Enrique Jonguitud

Ciudad Victoria, 9 de agosto.- Tres de cada 10 mujeres embarazadas en Tamaulipas son adolescentes o menores de edad, una proporción que mantiene al embarazo temprano como uno de los principales desafíos de salud pública en la entidad, pese a que la fecundidad adolescente ha registrado una disminución durante la última década.

Los registros de la Secretaría de Salud estatal señalan que entre enero y julio de 2025 se contabilizaron 3 mil 012 nacimientos correspondientes a adolescentes de entre 15 y 19 años, mientras que los servicios médicos mantienen bajo vigilancia a más de cuatro mil menores de 18 años gestantes.

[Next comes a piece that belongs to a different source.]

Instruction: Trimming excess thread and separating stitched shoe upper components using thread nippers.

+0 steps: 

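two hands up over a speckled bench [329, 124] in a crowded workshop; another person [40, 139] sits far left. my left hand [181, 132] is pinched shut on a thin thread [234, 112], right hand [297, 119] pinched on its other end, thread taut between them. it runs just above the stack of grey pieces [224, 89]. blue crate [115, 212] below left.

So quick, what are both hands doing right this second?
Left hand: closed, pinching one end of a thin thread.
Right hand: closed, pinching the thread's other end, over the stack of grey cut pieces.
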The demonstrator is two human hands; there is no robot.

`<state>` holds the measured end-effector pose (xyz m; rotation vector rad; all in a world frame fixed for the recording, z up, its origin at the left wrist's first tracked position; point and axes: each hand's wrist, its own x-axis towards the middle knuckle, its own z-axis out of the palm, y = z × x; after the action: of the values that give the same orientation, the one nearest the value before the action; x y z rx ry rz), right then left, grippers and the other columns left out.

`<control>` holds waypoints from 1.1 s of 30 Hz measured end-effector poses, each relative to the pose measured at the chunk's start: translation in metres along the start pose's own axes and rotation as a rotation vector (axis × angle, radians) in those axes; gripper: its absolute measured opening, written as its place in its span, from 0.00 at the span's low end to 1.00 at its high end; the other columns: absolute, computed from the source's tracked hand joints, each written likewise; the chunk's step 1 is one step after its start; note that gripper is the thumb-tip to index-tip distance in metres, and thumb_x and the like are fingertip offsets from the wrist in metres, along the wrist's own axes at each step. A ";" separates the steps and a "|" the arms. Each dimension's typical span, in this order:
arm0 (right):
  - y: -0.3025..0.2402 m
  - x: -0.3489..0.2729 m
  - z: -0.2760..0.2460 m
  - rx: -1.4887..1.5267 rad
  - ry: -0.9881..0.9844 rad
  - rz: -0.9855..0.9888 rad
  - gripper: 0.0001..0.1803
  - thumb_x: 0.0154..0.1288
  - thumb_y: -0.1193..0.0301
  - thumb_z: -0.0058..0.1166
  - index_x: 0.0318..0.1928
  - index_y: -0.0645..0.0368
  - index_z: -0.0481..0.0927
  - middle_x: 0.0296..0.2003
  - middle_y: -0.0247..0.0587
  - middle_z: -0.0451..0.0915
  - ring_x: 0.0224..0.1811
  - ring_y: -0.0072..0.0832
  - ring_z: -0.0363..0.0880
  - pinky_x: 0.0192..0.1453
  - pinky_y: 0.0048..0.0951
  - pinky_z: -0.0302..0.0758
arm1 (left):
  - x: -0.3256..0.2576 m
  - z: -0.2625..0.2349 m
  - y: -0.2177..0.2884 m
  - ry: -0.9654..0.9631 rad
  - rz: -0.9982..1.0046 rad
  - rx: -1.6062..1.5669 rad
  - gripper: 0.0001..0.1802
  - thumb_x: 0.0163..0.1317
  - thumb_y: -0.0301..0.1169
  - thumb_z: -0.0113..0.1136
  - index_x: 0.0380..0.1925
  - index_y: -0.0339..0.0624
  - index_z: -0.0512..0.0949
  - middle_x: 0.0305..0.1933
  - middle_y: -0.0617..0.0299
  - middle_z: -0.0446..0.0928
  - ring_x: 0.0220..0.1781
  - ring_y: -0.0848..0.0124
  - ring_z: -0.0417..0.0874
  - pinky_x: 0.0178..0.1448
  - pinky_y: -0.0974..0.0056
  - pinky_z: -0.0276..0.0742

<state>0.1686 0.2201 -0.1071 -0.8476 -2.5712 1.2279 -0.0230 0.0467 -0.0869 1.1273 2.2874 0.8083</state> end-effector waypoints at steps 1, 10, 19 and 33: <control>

El problema alcanza una dimensión todavía más delicada entre las niñas de 10 a 14 años, grupo en el que Tamaulipas registra anualmente entre 120 y 130 nacimientos, de acuerdo con información del Subsistema de Información sobre Nacimientos (SINAC) y del Departamento de Salud Integral del Niño y del Adolescente.

Los embarazos a edades tan tempranas, incluso desde los 13 años, representan un riesgo adicional debido a que el desarrollo físico de las menores todavía no se encuentra completo, lo que puede aumentar la posibilidad de enfrentar complicaciones durante la gestación y el parto.

Entre los principales riesgos médicos asociados con el embarazo infantil se encuentran el parto prematuro, la preeclampsia y otras complicaciones obstétricas, mientras que en el ámbito social estos casos suelen estar relacionados con condiciones de vulnerabilidad.

La situación adquiere mayor gravedad en los embarazos de niñas menores de 14 años, debido a que numerosos casos están relacionados con abuso o violencia sexual, además de ocurrir en entornos marcados por marginación y pobreza.

Aunque Tamaulipas ha conseguido reducir de manera considerable la tasa de fecundidad adolescente en los últimos 10 años, las cifras muestran que el fenómeno continúa presente y que miles de menores requieren seguimiento médico durante sus embarazos, lo que mantiene la alerta entre las autoridades sanitarias.

El escenario plantea la necesidad de reforzar las estrategias de prevención, educación sexual y acceso a servicios integrales de salud, particularmente en comunidades con mayores condiciones de vulnerabilidad, ya que la disminución de la fecundidad adolescente todavía no ha logrado eliminar la maternidad infantil en Tamaulipas.